Na 31 marca Związek Nauczycielstwa Polskiego zwołał ogólnopolski, nauczycielski „strajk szkolny”. I pewnie znajdą się nauczyciele, którzy do strajku przystąpią i rodzice uczniów, którzy okażą strajkowi zrozumienie, zważywszy na to, że planowana reforma szkolnictwa ma swoje mankamenty. Rzecz w tym, że – mówiąc kolokwialnie – sprawa brzydko pachnie na kilometr. I to, że ZNP organizuje swój strajk ramię w ramię z partią Razem – kojarzoną niemal wyłącznie z walką o swobodną aborcję i likwidację przejść podziemnych przez ulicę, dyskryminujących pieszych – jest najmniej istotnym elementem tego zapachu.
Prezes ZNP określa strajk jako „protest w imieniu uczniów, którzy są podmiotem nauczycielskich działań”. Warto więc na początek popatrzeć czego ZNP „żąda i się domaga”. A więc po pierwsze – „10-procentowej podwyżki oraz wzrostu udziału płacy zasadniczej w ogólnym wynagrodzeniu”. Po drugie – „niedokonywania wypowiedzeń stosunków pracy nauczycieli i pracowników niepedagogicznych do 31 sierpnia 2022 roku”. I po trzecie – „niedokonywania na niekorzyść zmian warunków pracy (nauczycieli i pracowników niepedagogicznych) do 31 sierpnia 2022 roku”. Tyle. Nic więcej! Żadnych postulatów dotyczących np. podstawy programowej nauczania czy skutków likwidacji gimnazjów dla uczniów.
Tak więc w imieniu uczniów ZNP domaga się gwarancji lepszego życia jedynie dla siebie. I – swoją drogą – domagając się gwarancji pracy przez kolejne pięć lat, niezależnie od swojego wieku i przydatności do wykonywania zawodu nauczyciela, blokują etaty nauczycielom wchodzącym na rynek pracy!
Druga sprawa to sposób, w jaki nauczyciele, woźne i kucharki szkolne chcą potraktować uczniów i ich rodziców. Strajk, który ma polegać na zbiorowym powstrzymaniu się pracowników oświaty od wykonywania pracy, w rzeczywistości jest powstrzymaniem się od zajmowania się uczniami w jakiejkolwiek formie. ZNP mówi wprost: „Związek nie jest zobowiązany do zorganizowania opieki dla uczniów przebywających w szkole w czasie strajku. Ten obowiązek spoczywa na dyrektorze”. A dyrektorzy rozpaczliwie apelują do rodziców: nie posyłajcie w piątek dzieci do szkoły.

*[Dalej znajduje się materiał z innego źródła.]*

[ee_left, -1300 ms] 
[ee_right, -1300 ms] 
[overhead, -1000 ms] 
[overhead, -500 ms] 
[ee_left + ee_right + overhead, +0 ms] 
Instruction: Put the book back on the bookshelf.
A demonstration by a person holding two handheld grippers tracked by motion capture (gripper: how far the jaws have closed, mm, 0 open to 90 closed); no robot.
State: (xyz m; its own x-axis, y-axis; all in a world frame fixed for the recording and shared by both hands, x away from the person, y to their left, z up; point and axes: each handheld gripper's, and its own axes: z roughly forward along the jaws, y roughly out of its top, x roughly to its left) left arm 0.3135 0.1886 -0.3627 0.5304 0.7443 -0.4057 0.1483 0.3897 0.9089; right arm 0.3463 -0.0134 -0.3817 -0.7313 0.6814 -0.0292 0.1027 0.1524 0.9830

Uczniowie, jak widać, staną się na jeden dzień balastem, który ZNP chce zrzucić na dyrektorów szkół, tych nauczycieli, którzy do strajku nie przystąpią, a przede wszystkim na rodziców. ZNP sugeruje wprost rodzicom, by na jeden dzień zwolnili się z pracy, by sami zajęli się swoimi dziećmi.

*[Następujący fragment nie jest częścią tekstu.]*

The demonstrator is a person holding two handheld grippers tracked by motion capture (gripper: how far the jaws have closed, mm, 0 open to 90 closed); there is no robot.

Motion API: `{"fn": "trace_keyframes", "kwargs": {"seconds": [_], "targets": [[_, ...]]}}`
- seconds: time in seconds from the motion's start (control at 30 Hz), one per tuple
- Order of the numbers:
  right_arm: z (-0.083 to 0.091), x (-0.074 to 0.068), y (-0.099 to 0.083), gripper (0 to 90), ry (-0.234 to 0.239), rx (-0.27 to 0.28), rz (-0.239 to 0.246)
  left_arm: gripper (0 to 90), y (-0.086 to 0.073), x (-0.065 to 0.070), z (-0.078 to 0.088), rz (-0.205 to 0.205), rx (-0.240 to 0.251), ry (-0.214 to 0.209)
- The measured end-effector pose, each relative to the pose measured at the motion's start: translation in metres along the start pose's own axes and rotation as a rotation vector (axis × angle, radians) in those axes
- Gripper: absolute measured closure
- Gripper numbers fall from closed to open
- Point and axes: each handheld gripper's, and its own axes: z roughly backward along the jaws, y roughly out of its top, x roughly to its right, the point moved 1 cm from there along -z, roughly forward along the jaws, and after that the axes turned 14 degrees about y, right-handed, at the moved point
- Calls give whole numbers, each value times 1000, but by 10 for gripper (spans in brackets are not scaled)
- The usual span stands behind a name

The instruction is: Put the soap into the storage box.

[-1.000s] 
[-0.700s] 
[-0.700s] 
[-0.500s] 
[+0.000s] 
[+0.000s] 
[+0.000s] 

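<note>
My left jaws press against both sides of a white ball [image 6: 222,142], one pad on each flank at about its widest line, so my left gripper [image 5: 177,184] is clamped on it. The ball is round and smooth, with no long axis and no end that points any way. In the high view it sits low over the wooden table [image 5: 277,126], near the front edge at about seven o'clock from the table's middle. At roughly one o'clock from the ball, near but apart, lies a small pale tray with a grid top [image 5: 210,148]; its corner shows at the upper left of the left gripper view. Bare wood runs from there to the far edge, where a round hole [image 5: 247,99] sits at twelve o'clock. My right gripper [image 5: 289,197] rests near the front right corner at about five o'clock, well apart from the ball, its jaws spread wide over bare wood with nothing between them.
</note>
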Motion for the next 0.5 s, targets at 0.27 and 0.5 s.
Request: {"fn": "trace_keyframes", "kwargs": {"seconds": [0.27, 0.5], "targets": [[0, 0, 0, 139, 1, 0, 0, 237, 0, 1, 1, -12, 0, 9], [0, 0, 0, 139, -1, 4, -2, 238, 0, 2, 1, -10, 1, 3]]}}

Pytanie więc, na czyj koszt ten strajk? Jakimi metodami środowisko nauczycielskie chce walczyć o prawa jedynie dla siebie? I dlaczego strajk obejmuje także placówki przedszkolne, które ani nie zostały ujęte w żądaniach strajkujących, ani nie dotknie ich w żaden sposób reforma PiS?
Można opowiadać frazesy o strajku w trosce o ratowanie naszych pociech przed reformą. Można zapomnieć, że prezes ZNP Sławomir Broniarz i kierowany przezeń od lat Związek byli kiedyś zagorzałymi zwolennikami likwidacji gimnazjów, przeciw czemu dziś protestują. Przypuszczam jednak, że rodzice uczniów zostawionych samym sobie tego strajku partii Razem i ZNP nie zapomną.